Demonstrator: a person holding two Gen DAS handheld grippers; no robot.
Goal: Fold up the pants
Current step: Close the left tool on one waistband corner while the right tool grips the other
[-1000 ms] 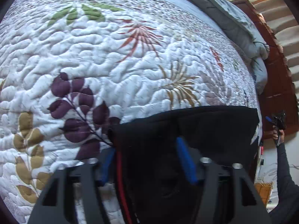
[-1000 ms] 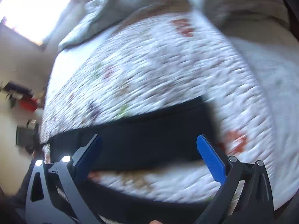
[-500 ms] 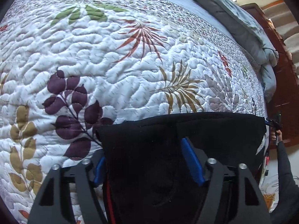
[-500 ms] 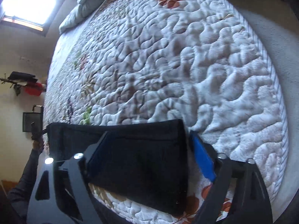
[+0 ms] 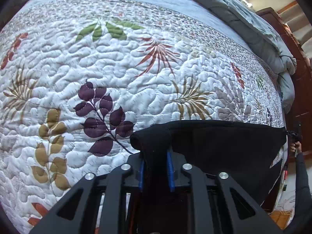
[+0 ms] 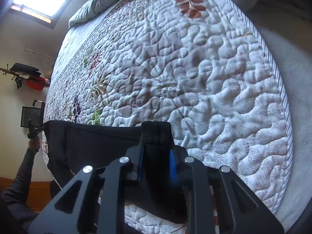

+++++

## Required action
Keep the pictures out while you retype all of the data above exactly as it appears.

## Result of this task
Demonstrator: a person holding two Gen DAS handheld grippers; no robot.
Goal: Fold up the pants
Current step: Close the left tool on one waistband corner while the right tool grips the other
[-1000 ms] 
[-1000 ms] 
[-500 ms] 
[-500 ms] 
[+0 ms] 
[+0 ms] 

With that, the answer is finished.